**** Information provided
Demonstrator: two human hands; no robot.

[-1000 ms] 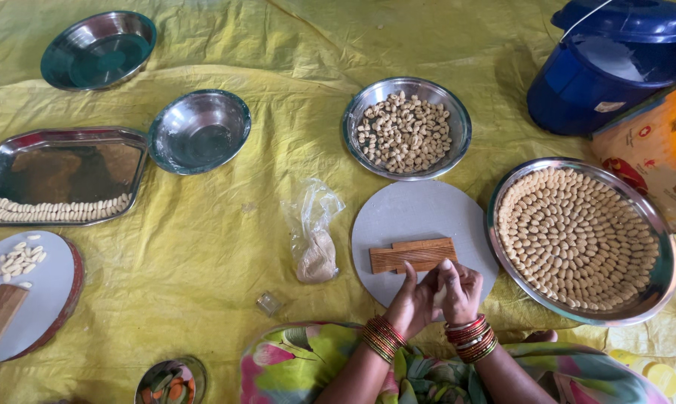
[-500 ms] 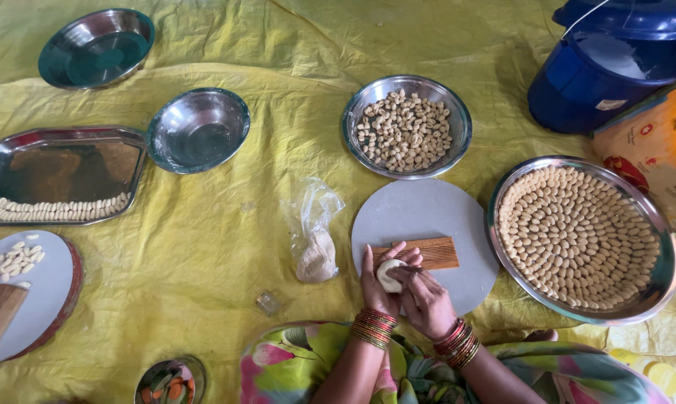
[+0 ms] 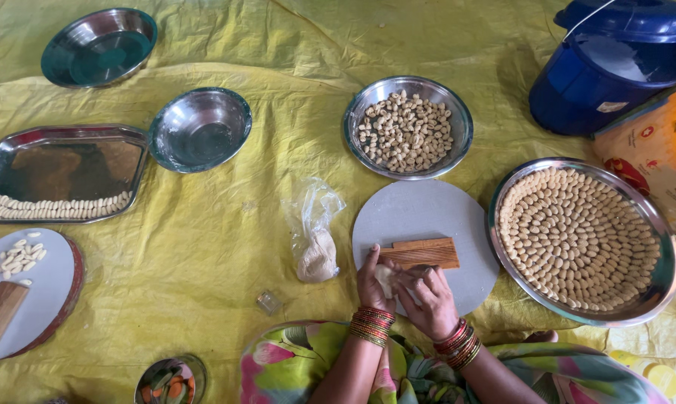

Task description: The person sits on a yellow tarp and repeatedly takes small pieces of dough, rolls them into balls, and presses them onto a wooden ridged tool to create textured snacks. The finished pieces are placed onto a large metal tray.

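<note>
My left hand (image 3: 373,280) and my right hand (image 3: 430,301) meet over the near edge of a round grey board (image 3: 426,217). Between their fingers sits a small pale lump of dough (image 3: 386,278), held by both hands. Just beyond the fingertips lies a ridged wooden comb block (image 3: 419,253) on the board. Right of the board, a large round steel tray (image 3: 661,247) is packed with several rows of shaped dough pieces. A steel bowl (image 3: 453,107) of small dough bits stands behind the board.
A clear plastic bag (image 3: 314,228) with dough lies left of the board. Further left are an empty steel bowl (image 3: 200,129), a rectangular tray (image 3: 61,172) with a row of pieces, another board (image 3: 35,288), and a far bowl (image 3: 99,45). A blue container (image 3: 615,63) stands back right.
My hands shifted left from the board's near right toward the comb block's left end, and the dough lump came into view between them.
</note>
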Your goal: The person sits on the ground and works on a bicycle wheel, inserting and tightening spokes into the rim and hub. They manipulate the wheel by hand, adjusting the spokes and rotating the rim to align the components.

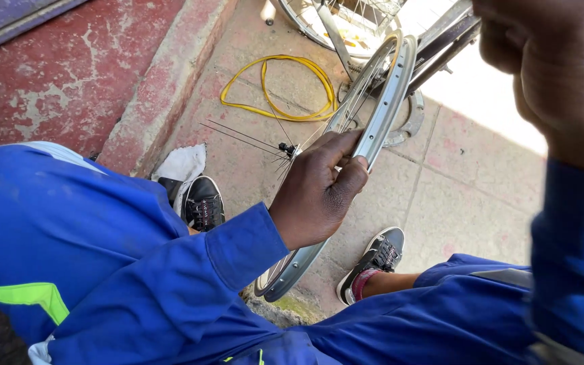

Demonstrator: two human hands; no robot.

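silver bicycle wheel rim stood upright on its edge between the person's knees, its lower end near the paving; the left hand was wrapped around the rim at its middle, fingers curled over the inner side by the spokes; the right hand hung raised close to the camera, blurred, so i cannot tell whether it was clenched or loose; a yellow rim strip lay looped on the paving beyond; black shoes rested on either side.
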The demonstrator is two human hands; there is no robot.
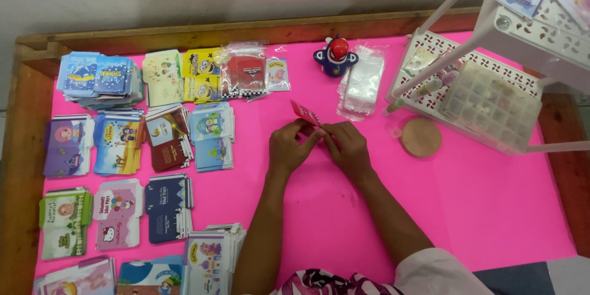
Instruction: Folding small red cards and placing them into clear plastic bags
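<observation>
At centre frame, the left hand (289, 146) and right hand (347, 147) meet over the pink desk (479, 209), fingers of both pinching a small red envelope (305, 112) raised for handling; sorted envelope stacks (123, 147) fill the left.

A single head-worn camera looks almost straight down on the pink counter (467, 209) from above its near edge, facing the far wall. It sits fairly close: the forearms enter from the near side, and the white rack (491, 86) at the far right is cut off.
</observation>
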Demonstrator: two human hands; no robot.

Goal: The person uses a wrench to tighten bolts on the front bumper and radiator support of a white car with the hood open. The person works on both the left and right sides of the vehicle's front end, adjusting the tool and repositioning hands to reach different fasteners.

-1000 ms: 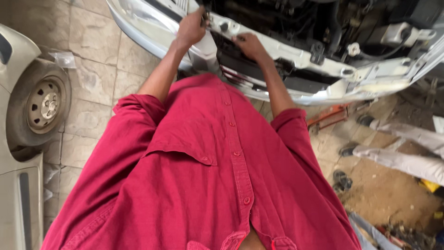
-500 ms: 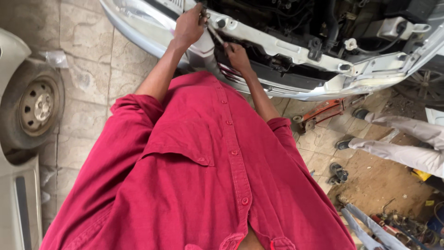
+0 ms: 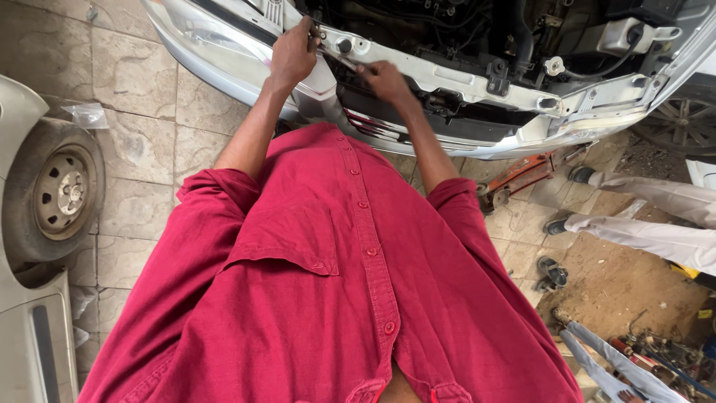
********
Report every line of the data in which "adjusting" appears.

Your goal: The person sits on the ground and works on a bicycle wheel, inserting and tightening spokes into the rim and hub. They manipulate the wheel by hand, adjusting the spokes and rotating the rim to align the components.
Goal: The person uses a wrench to tighten bolts on the front bumper and radiator support of a white car with the hood open. The person works on both the left and right sides of the vehicle's front end, adjusting the tool and repositioning hands to reach different fasteners.

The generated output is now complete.